He was a hunter-gatherer from remote Papua New Guinea. And now he was in my feed. How did this happen?
Ping! The other day, I got a Facebook friend request in my in box. This is now a relatively rare occurrence – I’m long past the frenzy of those first few Facebook months when friend-finding was more satisfying and addictive than chocolate, and I’m done gorging myself on it all. But, intrigued, I opened it up, to find that this was no ordinary future friend (from the past) – it was a man I’d met while making a film about a tribe from the Sepik Valley in Papua New Guinea. It was a man who was born and raised in a remote hunter-gatherer society, where, to this day, the women spend their time searching out wild sago palms in the swamps to pulp into flour for pancakes, and the men hunt monstrous saltwater crocodiles in tea-colored jungle rivers at night with nothing more than spears. My new Facebook friend no longer joins these hunts – he’s an elder and has managed to find some income in the embryonic Sepik tourist industry – but for many years he was a hunter-gatherer, and now he’s on Facebook!
Of course I accepted the request and was immediately gifted an entrance ticket to a remarkable corner of Facebook – a place where friends comment upon each other’s walls in Papua New Guinea’s wonderful lingua franca, Tok Pisin (a language that started life as a pidgin and is just about translatable if you say it out loud), tag each other in photos of their relatives’ scarification ceremonies (the most disturbing albums you’ll ever spy on Facebook), and post each other links of mining companies’ press announcements (so that they can challenge the frequent ambitions of multinationals to ruin their homeland).
I’ve long since ceased to view the cultures of the Sepik tribes with the romantic and naive preconceptions that we in the West routinely assign to hunter-gatherer societies. I know, from having lived with these people in their magnificent A-frame stilt houses, that Sepik tribes are as modern a group of people as any of us – people who, like you and me, must constantly interrogate and adapt the culture they have inherited so that it best suits the changing world about them. But even I was astonished to discover that a community that only recently learned that arrows could fly better if they had feathers on their shafts was now into Facebook.

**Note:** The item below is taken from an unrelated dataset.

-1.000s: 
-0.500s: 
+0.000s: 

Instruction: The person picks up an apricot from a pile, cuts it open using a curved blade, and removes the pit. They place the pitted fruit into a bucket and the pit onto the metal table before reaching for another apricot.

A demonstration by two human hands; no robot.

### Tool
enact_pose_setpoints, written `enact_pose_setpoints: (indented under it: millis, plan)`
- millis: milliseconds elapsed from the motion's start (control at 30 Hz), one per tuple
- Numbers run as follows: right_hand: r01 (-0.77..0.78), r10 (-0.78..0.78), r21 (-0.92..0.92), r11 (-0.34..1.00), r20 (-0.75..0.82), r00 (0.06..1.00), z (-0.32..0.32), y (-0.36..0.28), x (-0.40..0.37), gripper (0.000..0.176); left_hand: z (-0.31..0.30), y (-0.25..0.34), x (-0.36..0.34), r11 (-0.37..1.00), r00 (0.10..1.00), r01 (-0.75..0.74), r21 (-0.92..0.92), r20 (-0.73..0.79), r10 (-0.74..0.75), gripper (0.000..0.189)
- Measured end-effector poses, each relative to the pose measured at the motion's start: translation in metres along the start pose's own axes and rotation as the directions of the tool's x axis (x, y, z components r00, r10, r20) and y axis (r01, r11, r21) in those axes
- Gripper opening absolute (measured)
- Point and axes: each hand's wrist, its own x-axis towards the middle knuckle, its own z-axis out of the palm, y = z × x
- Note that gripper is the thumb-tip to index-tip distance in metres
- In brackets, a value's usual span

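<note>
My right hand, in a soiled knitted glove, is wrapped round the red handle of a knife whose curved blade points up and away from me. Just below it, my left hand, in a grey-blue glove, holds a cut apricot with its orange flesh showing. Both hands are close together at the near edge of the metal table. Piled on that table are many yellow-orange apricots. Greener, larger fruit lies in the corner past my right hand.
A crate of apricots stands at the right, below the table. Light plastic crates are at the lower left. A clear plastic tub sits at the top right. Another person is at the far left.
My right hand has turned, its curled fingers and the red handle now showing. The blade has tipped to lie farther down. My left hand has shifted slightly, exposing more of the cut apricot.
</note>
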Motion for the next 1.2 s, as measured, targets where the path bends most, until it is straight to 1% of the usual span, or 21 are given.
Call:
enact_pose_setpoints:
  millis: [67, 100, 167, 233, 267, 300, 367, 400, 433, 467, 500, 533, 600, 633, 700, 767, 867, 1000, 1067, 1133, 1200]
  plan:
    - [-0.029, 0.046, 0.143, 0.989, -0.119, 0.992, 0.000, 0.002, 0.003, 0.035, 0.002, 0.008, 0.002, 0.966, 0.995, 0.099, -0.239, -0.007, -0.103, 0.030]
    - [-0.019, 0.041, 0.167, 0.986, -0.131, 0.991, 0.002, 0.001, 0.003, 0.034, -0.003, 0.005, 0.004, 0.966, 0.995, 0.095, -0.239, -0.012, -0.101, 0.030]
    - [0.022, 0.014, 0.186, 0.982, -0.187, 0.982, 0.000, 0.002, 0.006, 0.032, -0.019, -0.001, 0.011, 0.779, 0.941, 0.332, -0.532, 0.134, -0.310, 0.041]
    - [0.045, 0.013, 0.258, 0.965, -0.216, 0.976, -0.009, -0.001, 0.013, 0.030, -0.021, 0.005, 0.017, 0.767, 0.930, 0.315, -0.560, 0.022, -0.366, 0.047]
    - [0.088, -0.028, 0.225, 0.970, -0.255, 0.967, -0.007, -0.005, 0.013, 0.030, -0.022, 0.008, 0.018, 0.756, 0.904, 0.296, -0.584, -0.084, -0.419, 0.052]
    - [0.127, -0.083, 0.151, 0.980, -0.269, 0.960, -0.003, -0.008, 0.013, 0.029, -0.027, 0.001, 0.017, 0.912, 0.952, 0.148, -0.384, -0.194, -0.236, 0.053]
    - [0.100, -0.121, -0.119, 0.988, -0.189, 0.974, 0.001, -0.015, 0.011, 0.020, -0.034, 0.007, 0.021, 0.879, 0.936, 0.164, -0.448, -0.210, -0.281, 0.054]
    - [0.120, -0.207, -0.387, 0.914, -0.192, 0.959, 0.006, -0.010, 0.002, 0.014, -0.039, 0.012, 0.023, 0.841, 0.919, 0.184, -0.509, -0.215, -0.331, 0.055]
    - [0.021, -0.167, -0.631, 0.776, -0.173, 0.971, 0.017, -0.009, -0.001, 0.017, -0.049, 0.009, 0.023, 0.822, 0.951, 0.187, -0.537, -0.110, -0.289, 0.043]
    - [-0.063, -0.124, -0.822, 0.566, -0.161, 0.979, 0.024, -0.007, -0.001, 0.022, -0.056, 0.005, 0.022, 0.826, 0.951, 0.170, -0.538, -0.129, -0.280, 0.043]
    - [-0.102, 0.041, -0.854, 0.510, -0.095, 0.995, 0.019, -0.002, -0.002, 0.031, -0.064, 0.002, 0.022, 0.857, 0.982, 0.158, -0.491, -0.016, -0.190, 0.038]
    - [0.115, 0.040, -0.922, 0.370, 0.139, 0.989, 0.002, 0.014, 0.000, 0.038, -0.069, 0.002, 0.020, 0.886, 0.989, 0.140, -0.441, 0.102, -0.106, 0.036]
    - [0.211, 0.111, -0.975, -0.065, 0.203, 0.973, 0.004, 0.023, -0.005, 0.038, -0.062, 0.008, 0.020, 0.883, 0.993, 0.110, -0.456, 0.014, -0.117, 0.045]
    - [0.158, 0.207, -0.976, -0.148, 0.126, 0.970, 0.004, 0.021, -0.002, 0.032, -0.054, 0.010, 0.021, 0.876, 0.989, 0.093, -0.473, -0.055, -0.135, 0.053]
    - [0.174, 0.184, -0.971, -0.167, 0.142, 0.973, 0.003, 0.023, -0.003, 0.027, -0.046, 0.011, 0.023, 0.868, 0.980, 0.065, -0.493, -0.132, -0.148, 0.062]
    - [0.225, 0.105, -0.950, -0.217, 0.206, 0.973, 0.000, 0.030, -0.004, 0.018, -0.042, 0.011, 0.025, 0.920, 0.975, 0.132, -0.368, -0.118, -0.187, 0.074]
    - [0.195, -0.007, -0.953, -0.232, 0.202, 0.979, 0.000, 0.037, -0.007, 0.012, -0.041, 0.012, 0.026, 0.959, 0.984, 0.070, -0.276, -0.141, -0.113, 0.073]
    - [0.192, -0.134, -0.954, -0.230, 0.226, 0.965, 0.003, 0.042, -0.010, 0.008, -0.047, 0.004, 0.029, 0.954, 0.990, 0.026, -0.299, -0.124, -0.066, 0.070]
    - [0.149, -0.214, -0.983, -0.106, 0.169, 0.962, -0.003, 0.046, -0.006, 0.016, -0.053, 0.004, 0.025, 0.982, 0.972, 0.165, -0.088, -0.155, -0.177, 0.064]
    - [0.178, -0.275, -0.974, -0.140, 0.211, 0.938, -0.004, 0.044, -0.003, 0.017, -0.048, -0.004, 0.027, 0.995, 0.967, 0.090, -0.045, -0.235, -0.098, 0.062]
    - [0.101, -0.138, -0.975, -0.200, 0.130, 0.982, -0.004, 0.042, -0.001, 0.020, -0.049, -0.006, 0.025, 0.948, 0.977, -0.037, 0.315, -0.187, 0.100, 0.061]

I’m not being flippant. I was actually in the room when members of the “Insect Tribe” became the first people from the Sepik Valley to discover the “feathers on arrows” idea. In fact, I was the one who inadvertently introduced them to it in the hall of a community center in Weston-Super-Mare, England. I’d better explain.
The previous year, the television company I worked for had made the typical documentary where an adventurous Western presenter goes out to visit a tribe in a remote part of the world to see how they live. While there, the crew had been approached by their hosts, the Insect Tribe, to see if it would be possible for the reverse journey to take place – for members of the tribe to go on an adventure to a remote part of the world to examine an equally strange culture – ours. “After all,” they had said, “your queen is our queen, our chief. Why shouldn’t we come to visit her territory?”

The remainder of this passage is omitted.